HOW TO COMPLETE THIS TASK
Reproduce the listing below in full and exactly; no pictures belong in the copy.

· · ·

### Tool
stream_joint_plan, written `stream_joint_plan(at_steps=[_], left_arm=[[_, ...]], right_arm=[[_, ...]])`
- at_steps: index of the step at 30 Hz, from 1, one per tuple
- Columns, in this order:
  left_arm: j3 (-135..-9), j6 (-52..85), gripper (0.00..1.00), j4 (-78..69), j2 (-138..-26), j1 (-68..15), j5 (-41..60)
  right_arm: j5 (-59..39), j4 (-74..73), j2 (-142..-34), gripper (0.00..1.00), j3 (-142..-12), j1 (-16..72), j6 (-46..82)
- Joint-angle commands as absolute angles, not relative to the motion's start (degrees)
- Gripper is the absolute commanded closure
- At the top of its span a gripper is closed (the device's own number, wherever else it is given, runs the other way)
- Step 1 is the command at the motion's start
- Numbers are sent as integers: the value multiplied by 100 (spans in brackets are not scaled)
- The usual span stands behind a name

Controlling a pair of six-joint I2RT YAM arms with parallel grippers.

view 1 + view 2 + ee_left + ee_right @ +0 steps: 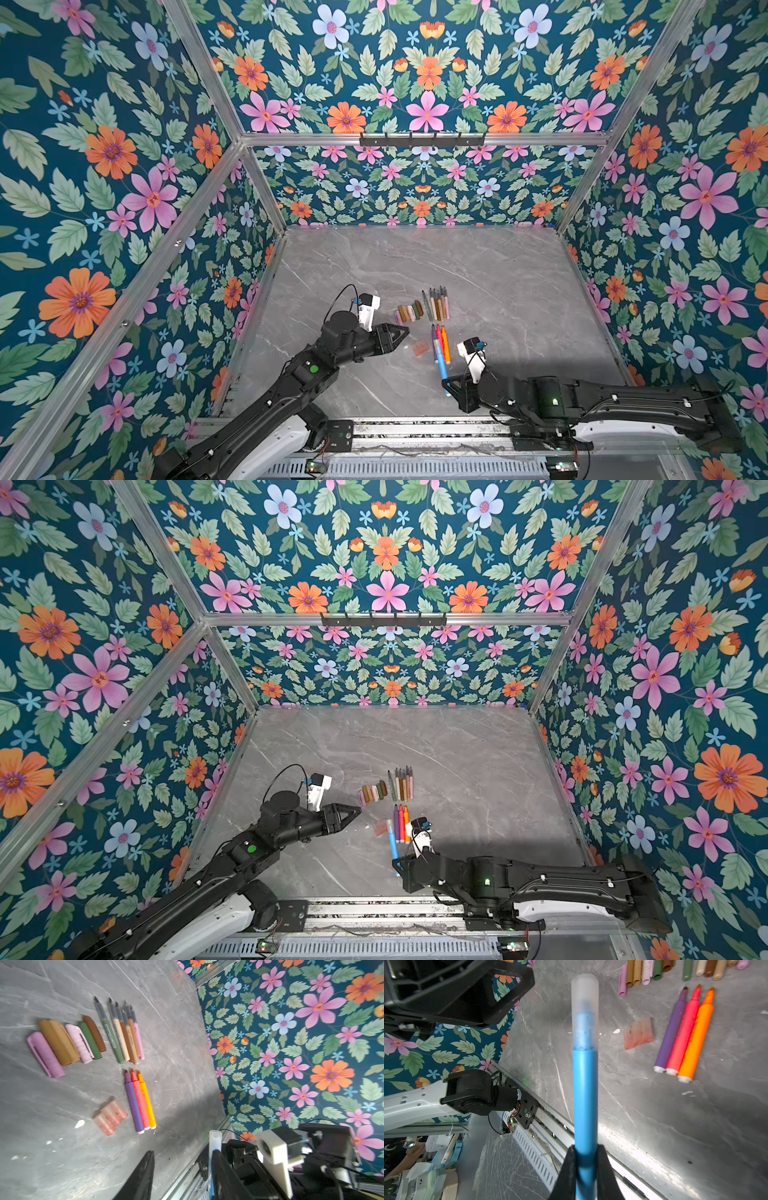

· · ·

OUTPUT FOR THIS TASK
### Tool
stream_joint_plan, written `stream_joint_plan(at_steps=[_], left_arm=[[_, ...]], right_arm=[[_, ...]])`
- at_steps: index of the step at 30 Hz, from 1, one per tuple
- Columns, in this order:
  left_arm: j3 (-135..-9), j6 (-52..85), gripper (0.00..1.00), j4 (-78..69), j2 (-138..-26), j1 (-68..15), j5 (-41..60)
  right_arm: j5 (-59..39), j4 (-74..73), j2 (-142..-34), gripper (0.00..1.00), j3 (-142..-12), j1 (-16..72), j6 (-46..82)
- Joint-angle commands as absolute angles, not relative to the motion's start (degrees)
- Gripper is the absolute commanded closure
- At the top of its span a gripper is closed (the device's own number, wherever else it is given, runs the other way)
- Step 1 is the command at the motion's start
- Numbers are sent as integers: the value multiplied by 100 (spans in brackets are not scaled)
- The usual span stands behind a name

Controlling a pair of six-joint I2RT YAM arms with parallel grippers.

view 1 + view 2 + ee_left + ee_right @ +0 steps: 

The response to the exercise is now finished.